*Problem details*
Filter on the word "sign": copy each matching line from the listing below.
──────────────────────────────
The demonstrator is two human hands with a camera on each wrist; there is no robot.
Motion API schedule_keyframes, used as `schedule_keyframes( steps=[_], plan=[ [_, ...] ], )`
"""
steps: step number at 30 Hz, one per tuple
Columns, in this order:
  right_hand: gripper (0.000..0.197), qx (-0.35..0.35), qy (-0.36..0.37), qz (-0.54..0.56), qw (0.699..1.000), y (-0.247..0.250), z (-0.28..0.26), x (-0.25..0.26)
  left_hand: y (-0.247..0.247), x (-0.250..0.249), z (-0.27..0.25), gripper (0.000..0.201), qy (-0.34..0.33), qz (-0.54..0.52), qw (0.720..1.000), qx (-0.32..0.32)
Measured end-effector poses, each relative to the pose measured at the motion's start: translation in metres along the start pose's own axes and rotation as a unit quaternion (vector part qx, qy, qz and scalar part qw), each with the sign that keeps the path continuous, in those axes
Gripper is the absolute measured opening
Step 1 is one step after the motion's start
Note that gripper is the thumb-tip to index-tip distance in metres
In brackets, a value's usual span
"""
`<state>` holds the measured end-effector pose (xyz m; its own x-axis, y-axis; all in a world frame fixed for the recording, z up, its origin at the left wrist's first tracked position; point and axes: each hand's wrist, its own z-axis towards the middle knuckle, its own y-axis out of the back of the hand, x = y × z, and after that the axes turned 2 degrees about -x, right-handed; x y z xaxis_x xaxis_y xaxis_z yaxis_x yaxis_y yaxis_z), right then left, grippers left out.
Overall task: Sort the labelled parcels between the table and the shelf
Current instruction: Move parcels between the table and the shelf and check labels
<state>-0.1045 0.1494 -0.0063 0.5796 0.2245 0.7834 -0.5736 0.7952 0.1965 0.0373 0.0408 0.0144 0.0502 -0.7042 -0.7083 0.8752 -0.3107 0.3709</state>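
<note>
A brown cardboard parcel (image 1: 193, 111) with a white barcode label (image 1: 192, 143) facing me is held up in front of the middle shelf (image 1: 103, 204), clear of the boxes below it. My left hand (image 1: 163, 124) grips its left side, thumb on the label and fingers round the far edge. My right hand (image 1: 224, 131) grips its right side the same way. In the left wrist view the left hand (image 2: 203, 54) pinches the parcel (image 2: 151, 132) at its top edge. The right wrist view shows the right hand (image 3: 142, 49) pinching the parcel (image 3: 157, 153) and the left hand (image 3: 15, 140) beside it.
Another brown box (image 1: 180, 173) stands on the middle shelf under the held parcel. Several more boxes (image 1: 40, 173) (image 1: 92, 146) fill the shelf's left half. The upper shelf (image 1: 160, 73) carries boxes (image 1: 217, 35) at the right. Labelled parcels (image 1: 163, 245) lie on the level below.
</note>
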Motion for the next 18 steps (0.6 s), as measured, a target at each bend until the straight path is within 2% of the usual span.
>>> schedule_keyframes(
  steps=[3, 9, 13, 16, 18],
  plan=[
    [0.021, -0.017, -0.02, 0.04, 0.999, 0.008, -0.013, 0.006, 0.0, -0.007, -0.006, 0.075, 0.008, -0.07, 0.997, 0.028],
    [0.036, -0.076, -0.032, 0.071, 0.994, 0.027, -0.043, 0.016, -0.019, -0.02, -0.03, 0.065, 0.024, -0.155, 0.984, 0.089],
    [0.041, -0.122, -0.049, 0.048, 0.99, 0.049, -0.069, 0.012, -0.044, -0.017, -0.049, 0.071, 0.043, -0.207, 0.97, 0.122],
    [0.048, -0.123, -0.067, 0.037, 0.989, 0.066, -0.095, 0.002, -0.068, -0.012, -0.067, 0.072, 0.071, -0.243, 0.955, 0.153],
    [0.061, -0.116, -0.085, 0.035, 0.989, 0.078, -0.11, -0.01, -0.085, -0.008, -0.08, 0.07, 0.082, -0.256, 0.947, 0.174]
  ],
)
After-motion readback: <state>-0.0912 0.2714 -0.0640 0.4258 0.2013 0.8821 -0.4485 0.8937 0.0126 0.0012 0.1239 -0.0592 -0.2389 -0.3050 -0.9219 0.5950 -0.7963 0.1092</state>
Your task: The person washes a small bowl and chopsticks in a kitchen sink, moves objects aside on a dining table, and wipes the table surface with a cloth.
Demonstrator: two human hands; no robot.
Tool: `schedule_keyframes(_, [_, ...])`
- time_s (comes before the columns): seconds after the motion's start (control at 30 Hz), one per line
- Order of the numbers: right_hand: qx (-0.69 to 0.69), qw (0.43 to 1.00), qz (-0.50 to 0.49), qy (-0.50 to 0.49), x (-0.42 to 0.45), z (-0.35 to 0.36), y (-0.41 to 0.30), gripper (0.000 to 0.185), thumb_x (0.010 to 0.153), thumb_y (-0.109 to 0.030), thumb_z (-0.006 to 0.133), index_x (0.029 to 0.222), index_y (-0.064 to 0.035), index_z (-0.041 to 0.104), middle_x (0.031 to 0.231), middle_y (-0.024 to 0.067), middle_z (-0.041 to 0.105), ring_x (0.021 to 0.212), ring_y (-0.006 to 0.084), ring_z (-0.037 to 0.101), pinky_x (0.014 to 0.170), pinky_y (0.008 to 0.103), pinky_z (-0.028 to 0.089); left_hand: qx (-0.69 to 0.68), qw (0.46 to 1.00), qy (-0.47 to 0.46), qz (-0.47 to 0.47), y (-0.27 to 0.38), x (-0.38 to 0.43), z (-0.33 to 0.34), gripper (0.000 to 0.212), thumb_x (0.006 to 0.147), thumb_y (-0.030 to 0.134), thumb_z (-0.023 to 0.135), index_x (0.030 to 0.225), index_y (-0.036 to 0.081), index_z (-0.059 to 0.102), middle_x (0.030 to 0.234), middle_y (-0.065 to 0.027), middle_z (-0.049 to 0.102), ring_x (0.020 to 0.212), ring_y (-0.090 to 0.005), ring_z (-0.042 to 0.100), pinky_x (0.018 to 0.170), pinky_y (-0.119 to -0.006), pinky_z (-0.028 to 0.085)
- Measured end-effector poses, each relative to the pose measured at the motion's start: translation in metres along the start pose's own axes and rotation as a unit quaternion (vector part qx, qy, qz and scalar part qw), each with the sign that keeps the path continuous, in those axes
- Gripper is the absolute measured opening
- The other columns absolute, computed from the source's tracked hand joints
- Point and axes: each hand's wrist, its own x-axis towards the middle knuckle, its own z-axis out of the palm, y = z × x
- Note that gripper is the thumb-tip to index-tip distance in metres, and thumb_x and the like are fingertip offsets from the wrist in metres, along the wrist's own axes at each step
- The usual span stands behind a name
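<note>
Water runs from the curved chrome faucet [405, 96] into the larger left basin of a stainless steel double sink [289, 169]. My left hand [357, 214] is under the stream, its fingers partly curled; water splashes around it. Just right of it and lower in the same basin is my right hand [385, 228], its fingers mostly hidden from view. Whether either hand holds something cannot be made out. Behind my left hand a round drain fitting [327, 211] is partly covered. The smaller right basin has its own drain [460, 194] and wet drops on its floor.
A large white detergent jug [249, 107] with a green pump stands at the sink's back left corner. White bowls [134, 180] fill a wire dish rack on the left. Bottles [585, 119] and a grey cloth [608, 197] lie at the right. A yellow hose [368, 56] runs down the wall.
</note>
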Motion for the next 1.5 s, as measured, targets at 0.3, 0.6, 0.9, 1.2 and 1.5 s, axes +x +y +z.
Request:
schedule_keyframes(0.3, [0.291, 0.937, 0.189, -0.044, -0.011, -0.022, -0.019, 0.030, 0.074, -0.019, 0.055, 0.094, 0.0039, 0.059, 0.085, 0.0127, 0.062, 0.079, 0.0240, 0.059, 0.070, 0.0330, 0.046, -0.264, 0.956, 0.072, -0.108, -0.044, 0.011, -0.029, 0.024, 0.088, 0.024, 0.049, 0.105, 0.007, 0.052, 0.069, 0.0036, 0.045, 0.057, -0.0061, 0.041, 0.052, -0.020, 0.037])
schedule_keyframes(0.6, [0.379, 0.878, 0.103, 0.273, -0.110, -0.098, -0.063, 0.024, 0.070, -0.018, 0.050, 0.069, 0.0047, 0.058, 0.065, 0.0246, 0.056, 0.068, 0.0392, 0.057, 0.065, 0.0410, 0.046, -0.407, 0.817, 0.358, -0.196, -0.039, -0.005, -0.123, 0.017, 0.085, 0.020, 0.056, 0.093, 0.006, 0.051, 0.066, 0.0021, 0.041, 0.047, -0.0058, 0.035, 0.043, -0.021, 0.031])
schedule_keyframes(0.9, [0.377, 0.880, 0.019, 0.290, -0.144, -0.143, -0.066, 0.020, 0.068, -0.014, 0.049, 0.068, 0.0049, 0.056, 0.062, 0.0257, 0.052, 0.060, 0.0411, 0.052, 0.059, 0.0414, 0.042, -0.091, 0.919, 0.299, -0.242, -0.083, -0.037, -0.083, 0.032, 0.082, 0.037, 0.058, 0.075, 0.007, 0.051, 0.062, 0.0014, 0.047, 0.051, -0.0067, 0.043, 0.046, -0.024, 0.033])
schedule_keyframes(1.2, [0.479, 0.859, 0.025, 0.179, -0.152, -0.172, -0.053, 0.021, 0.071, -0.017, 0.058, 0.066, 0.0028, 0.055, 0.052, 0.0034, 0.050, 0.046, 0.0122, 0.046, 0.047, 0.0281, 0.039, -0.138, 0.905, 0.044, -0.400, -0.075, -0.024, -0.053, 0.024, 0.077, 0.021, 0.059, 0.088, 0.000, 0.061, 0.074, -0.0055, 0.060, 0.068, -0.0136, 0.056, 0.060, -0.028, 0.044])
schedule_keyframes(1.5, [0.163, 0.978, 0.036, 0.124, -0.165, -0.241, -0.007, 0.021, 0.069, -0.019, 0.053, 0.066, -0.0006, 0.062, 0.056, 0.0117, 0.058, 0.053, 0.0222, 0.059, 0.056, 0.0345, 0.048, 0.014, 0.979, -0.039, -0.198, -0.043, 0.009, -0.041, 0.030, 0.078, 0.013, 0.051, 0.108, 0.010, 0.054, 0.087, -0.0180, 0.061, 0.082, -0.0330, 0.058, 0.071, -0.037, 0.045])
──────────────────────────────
*Response area*
Measured end-effector poses, each relative to the pose measured at the motion's start: translation in metres along the start pose's own axes and rotation as a unit quaternion (vector part qx, qy, qz and scalar part qw), each with the sign that keeps the path continuous, in those axes
- Measured end-effector poses, each relative to the pose measured at the motion's start: translation in metres along the start pose's own axes and rotation as a unit quaternion (vector part qx, qy, qz and scalar part qw), each with the sign that keeps the path continuous, in those axes

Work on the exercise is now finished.